Week 10: November 11th, 2022 – Preparation for Late Semester

Hello!

This week we started discussing what the rest of the semester needs to look like in order for us to reach our goals.

Finale vs Character Exploration

Most of game falls into one of two categories: attempting the Finale or exploring the environment/talking to other characters. For a long time, those two parts have been in conflict, competing to try to attract the player’s attention. We recognize that in order for our game to be successful based on actual helping our audience approach racial bias, we can’t have the gameplay purposely remove the user from this goal.

We want the Finale to feel like a culmination of efforts, both the player’s and the NPCs. The player should feel proud to overcome the challenge because they were able to connect with our NPCs. Moving forward, we want to ensure that the relationship to the NPCs and the context of you completing the Finale are very much connected to the rest of the game.

Some of our plans for approaching this are to:

  • Make sure the Finale includes NPC input
  • Simplify the Finale to ensure gameplay complexity is appropriate
  • Not try to pull player attention away from communicating with characters and exploring the environment

Most of these plans we believe can be accomplished by ensured Finale design decisions are not made in a vacuum and instead are made with the entire context of the experience in mind.

Expanded Dialogues

We recognize that a large chunk of our intended experience revolves around talking with NPCs. Up to this point in the semester, we have had approximations as to what those individual chats looked like, but moving forward we want to ensure those dialogues are fully implemented so that we can receive feedback on them. Our hope is to consistently update the dialogue as we get feedback and by ensuring we have our current states messages in game will be paramount to allowing us to receive feedback. We recognize that our advisors, consultants, client, and experts will be able to give us additional perspective IF and only if we have content to put in front of them.

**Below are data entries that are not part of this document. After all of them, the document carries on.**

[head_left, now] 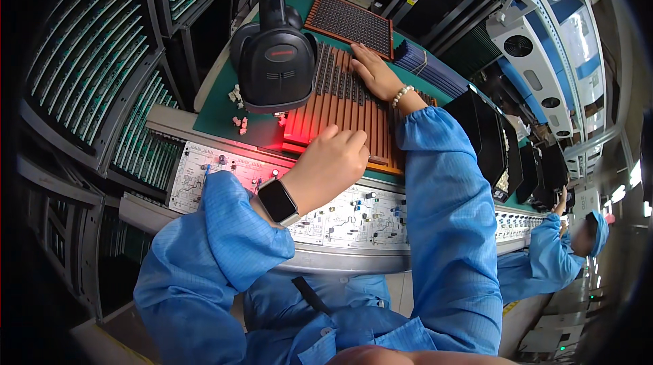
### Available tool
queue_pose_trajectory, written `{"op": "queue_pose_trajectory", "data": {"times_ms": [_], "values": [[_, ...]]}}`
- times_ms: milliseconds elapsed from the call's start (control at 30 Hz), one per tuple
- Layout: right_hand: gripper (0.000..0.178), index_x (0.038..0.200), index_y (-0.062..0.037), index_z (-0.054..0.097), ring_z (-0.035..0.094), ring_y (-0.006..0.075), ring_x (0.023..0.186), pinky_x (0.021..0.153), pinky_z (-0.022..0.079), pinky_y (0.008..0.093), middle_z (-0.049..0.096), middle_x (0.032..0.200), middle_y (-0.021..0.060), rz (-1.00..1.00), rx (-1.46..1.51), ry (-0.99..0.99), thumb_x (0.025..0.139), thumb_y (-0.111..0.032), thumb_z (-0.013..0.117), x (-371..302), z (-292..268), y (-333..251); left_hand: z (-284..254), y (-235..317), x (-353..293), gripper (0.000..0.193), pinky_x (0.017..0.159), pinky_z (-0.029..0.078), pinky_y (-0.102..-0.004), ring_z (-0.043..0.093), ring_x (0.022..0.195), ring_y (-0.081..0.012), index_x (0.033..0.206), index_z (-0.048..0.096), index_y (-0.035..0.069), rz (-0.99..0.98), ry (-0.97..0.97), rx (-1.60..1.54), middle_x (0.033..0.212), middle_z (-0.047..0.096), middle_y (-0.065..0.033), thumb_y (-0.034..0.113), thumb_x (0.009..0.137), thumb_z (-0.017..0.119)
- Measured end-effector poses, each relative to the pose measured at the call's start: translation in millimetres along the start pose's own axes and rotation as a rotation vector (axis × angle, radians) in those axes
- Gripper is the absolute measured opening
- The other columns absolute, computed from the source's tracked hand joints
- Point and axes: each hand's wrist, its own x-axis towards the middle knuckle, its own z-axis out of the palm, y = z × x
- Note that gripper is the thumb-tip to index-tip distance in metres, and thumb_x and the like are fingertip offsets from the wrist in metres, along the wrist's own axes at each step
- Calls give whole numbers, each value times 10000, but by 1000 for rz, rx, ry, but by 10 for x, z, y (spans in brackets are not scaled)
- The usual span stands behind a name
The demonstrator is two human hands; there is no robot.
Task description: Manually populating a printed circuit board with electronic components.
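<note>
A brown tray of long parallel strips [347, 106] lies on the green mat, with rows of small dark parts along its far half. My left hand [331, 159] is at the tray's near edge, its fingers curled down; whatever they hold is hidden under the hand. Farther off, my right hand [377, 76] rests on the tray's far right part, fingers stretched out over the strips. To the left of the tray stands a black handheld-type scanner [275, 69] on a stand. Its red light falls on the tray's near left corner, beside my left hand.
White circuit boards [360, 219] line the rail before me. A second brown tray [350, 21] lies behind, blue strips [422, 65] to its right. Small pale connectors [239, 123] are left of the scanner. Racks of boards [95, 59] stand left, black bins [483, 137] right; a co-worker [551, 249] sits beyond.
</note>
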Motion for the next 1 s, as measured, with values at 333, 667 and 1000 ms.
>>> {"op": "queue_pose_trajectory", "data": {"times_ms": [333, 667, 1000], "values": [[612, 1500, 52, 353, 253, 364, 1500, 1229, 198, 437, 350, 1568, 249, 4, -35, 22, 1070, -384, 355, -136, 44, -181, 79, -5, -23, 79, 713, 461, -331, 608, 794, -197, 763, 661, 40, 15, 18, 17, 801, 564, -55, 91, 793, 610], [591, 1550, -17, 306, 193, 343, 1526, 1240, 144, 439, 266, 1621, 220, 77, 27, -18, 1078, -365, 373, -326, 45, -379, 44, -18, -37, 44, 727, 441, -325, 594, 823, -205, 825, 617, 44, 5, 4, -2, 847, 541, -64, 73, 793, 604], [546, 1535, 0, 335, 257, 356, 1502, 1229, 196, 417, 310, 1602, 220, -19, 125, 7, 1074, -285, 403, -585, 27, -604, 12, 0, -40, 80, 745, 452, -330, 603, 852, -212, 862, 630, 30, 19, 34, -39, 883, 564, -71, 69, 796, 606]]}}
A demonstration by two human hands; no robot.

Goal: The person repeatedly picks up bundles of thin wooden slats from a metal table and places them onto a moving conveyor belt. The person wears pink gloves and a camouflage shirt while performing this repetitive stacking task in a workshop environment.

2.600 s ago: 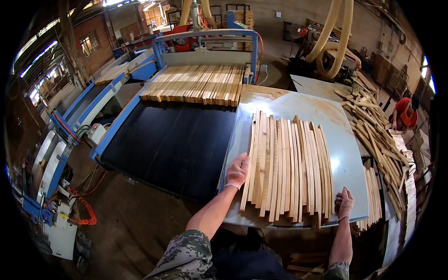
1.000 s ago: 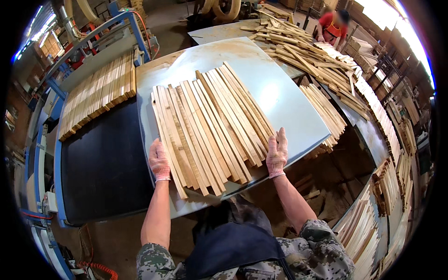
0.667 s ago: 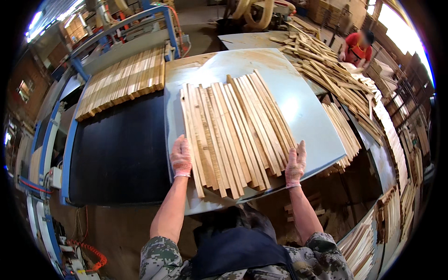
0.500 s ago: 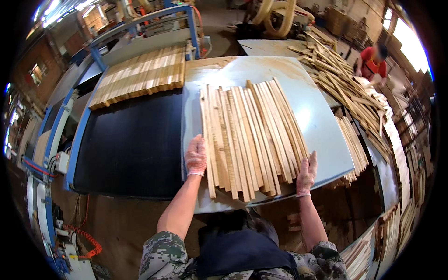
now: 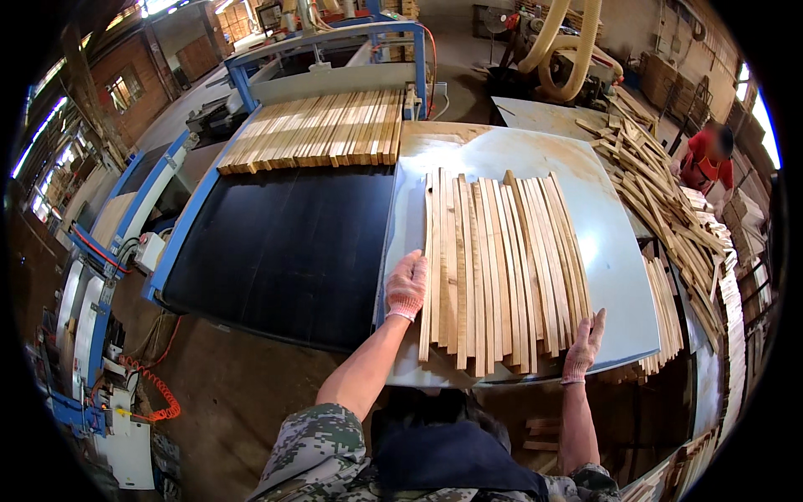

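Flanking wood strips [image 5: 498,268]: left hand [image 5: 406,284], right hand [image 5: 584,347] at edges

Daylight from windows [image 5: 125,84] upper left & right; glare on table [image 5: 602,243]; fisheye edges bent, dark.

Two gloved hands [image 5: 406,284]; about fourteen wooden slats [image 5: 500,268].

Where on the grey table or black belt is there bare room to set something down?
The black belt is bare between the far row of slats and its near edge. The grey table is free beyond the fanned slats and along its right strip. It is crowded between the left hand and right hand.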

As we begin to approach the end of the semester, we believe ensuring our educational content is landing and communicates a solid message is crucial to our project.

Consistent Builds

With the previous point in mind, we want to ensure we are frequently putting out new builds with current state information. Previously we might have made multiple builds within a week, but we were not consistent. Now our goal is to regularly put out builds and try to make our changes very accessible so that we can gain feedback as easily as possible.

As of this point in the semester, we will post our updated builds to the following link: https://hjwang.itch.io/power-core-values
That link requires a password to play, which is stemspire. If at some point later in the semester we are using a different URL, I will add an addendum to this post.

ADDENDUM: Future builds will be posted to http://powercorevalues.etc.cmu.edu/

The individual builds will start featuring a version number on the main menu screen, which should be an easy way to keep track of how recently it has been updated.

Future Advising

One of our advisors, Mike, has a meeting with members of our advisory panel on Wednesday of next week. We want to ensure that we have a build with reasonable educational content for them to go over. These people are not game creators. If we want to get great feedback based on their expertise, we need to have suitable content for them to analyze. Our goals for the first part of the week are ensuring that we have a build that we look forward to getting in front of them.

Moving Forward

Our individual responsibilities will likely change moving forward. We ideally have many of the assets we will want and additional attention can be focused on refining dialog, improving the user experience, and preparing for our mock workshop on December 2nd (more on that in a later post). We have a lot on our plate but at this current time have no reason to believe we will be unable to reach our goals.